> What to produce
Print the listing below in full. Alter nothing.

Source data: Begin

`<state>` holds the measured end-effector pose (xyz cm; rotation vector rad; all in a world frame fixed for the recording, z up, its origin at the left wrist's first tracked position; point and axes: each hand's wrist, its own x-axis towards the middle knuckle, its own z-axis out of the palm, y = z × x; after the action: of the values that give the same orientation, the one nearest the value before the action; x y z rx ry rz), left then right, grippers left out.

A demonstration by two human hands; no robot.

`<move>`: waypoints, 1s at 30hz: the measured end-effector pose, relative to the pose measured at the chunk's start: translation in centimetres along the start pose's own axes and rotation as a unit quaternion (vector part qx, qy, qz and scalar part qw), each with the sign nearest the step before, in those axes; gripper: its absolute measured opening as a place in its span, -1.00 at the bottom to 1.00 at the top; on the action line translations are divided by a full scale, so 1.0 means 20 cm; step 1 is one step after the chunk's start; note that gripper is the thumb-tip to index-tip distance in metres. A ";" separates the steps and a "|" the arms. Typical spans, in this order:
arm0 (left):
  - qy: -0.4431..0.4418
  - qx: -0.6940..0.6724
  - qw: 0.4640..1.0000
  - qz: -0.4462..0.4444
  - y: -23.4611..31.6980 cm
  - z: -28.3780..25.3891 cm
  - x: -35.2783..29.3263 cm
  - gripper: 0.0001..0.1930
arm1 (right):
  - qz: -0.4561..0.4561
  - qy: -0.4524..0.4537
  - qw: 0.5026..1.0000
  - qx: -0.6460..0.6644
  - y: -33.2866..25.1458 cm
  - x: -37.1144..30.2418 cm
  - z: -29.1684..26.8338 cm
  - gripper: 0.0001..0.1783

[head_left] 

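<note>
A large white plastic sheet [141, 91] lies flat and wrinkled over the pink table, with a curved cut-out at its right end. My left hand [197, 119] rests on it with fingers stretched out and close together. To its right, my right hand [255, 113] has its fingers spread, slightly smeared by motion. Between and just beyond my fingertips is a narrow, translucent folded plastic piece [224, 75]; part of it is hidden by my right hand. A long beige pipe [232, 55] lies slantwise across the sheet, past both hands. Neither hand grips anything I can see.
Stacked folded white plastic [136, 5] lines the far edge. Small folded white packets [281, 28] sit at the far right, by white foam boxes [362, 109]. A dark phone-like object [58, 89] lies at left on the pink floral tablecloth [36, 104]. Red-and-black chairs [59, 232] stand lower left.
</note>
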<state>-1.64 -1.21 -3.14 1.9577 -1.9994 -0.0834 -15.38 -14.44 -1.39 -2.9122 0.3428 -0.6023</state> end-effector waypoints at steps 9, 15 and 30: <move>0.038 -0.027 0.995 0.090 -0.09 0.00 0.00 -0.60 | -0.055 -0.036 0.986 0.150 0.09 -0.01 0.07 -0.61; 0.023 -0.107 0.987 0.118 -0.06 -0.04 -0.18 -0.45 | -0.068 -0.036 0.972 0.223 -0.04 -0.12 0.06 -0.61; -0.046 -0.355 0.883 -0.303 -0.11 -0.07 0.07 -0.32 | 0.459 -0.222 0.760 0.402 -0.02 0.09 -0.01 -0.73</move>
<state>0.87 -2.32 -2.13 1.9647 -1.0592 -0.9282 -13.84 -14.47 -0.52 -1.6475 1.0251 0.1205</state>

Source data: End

> Exercise response
`<state>` holds the measured end-effector pose (xyz cm; rotation vector rad; all in a world frame fixed for the recording, z up, its origin at the left wrist's first tracked position; point and axes: each hand's wrist, its own x-axis towards the middle knuckle, its own z-axis out of the palm, y = z × x; after the action: of the values that give the same orientation, the one nearest the value before the action; x y z rx ry rz), left then right, grippers left out.

A demonstration by two human hands; no robot.

`<move>`: waypoints, 1s at 30hz: the measured end-effector pose, relative to the pose measured at the chunk's start: translation in centimetres along the start pose's own axes and rotation as a unit quaternion (vector part qx, qy, qz and scalar part qw), each with the sign nearest the step before, in those axes; gripper: its absolute measured opening as a place in its span, -1.00 at the bottom to 1.00 at the top; on the action line translations are divided by a full scale, so 1.0 means 20 cm; step 1 is one step after the chunk's start; note that gripper is the thumb-tip to index-tip distance in metres. A ";" separates the steps and a "|" the arms. Typical spans, in this order:
arm0 (left):
  - qy: -0.4431..0.4418
  - qx: -0.6940..0.6724
  - qw: 0.4640..1.0000
  - qz: -0.4462..0.4444
  - y: -23.4611..31.6980 cm
  - z: -28.3780..25.3891 cm
  - x: -35.2783..29.3263 cm
  - gripper: 0.0001..0.1930
arm1 (right):
  - qz: -0.4561..0.4561
  - qy: -0.4524..0.4537
  - qw: 0.5026..1.0000
  - qx: -0.6460..0.6644
  - y: -33.2866..25.1458 cm
  - x: -37.1144..30.2418 cm
  - z: -29.1684..26.8338 cm
  - gripper: 0.0001..0.1783

[head_left] 

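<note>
A large white plastic sheet [141, 91] lies flat and wrinkled over the pink table, with a curved cut-out at its right end. My left hand [197, 119] rests on it with fingers stretched out and close together. To its right, my right hand [255, 113] has its fingers spread, slightly smeared by motion. Between and just beyond my fingertips is a narrow, translucent folded plastic piece [224, 75]; part of it is hidden by my right hand. A long beige pipe [232, 55] lies slantwise across the sheet, past both hands. Neither hand grips anything I can see.
Stacked folded white plastic [136, 5] lines the far edge. Small folded white packets [281, 28] sit at the far right, by white foam boxes [362, 109]. A dark phone-like object [58, 89] lies at left on the pink floral tablecloth [36, 104]. Red-and-black chairs [59, 232] stand lower left.
</note>
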<state>-1.64 -1.21 -3.14 1.9577 -1.9994 -0.0834 -15.38 -14.44 -1.39 -2.9122 0.3428 -0.6023</state> end-effector waypoints at steps 9, 15 and 30: <move>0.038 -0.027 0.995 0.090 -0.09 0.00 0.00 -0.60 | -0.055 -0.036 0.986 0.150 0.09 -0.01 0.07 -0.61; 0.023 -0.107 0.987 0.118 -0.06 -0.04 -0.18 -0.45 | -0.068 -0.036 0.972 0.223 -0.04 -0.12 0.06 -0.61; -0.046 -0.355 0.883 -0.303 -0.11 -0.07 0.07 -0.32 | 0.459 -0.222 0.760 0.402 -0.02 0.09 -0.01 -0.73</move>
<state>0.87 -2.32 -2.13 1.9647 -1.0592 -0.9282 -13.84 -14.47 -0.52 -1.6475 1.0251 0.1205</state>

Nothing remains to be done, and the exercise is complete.